#### [WORK INSTRUCTIONS]
Extract each line from the entries below that has the string "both" in it.

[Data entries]
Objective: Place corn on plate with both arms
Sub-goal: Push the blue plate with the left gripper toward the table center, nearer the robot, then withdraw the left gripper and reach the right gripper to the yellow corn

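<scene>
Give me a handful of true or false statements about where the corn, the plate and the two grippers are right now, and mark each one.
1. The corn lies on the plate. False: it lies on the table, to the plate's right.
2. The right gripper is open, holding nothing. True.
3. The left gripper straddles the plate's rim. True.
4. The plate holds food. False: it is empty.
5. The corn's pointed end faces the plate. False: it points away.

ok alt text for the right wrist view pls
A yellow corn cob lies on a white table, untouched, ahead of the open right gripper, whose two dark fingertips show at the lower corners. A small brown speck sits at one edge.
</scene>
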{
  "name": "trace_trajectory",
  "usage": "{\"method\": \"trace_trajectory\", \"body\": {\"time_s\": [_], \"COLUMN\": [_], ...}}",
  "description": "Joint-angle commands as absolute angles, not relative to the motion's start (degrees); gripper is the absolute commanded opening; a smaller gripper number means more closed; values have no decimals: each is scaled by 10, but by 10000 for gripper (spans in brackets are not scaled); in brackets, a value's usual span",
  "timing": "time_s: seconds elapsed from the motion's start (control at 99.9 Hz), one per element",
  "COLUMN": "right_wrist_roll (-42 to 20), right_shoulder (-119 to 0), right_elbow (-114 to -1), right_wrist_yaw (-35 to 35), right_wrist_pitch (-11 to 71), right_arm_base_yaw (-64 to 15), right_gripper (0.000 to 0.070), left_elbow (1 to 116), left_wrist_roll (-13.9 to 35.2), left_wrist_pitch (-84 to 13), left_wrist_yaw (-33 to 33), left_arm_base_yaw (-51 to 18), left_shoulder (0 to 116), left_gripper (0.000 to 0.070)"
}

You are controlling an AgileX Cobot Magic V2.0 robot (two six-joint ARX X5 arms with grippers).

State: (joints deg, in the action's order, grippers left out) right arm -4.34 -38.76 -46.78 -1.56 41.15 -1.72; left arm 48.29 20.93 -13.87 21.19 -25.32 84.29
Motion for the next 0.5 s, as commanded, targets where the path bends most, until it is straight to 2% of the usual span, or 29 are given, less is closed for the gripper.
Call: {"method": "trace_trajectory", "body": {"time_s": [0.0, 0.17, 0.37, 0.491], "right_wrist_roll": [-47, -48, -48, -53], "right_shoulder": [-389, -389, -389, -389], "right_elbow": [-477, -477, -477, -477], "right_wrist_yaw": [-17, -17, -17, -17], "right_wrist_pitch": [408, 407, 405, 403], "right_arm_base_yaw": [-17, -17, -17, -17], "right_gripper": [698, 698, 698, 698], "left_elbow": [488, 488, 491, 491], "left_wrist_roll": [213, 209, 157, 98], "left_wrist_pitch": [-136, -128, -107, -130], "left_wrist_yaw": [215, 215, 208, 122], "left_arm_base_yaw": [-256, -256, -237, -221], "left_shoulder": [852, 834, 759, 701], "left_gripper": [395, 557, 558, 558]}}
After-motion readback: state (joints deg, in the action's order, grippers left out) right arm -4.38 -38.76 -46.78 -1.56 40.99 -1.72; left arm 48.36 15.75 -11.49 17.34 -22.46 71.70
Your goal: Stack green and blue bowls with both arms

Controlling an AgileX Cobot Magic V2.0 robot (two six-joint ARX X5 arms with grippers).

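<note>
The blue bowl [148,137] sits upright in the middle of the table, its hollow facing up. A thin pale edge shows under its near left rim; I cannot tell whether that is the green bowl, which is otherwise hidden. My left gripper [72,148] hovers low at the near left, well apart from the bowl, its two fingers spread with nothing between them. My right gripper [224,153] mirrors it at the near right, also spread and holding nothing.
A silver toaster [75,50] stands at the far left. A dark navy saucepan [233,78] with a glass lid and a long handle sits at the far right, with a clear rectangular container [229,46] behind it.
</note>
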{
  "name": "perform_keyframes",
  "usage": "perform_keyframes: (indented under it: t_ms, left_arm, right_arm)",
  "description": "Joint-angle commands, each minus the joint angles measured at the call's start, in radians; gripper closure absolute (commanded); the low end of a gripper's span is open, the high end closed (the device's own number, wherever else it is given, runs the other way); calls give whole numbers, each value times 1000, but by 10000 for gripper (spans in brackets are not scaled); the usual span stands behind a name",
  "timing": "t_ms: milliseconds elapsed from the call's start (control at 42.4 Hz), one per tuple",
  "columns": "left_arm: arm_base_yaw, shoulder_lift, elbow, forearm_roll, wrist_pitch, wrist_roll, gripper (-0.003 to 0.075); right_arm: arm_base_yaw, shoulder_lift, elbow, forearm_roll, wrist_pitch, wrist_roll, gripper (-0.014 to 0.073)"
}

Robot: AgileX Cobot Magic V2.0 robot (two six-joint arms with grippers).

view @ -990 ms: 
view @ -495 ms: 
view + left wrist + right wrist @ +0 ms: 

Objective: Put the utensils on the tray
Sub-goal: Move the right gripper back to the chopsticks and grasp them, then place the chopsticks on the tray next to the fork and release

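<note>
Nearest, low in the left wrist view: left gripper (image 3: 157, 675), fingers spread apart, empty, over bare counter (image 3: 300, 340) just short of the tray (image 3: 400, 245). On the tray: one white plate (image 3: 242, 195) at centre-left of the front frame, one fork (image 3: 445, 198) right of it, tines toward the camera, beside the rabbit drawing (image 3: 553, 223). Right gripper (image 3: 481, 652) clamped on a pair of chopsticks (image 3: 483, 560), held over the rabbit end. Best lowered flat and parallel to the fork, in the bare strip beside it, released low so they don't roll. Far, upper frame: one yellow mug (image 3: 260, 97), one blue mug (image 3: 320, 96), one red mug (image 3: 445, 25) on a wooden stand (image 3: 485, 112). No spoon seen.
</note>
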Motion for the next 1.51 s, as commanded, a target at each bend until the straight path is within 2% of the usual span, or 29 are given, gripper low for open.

#### [YOUR SOLUTION]
Objective: Place corn on plate with both arms
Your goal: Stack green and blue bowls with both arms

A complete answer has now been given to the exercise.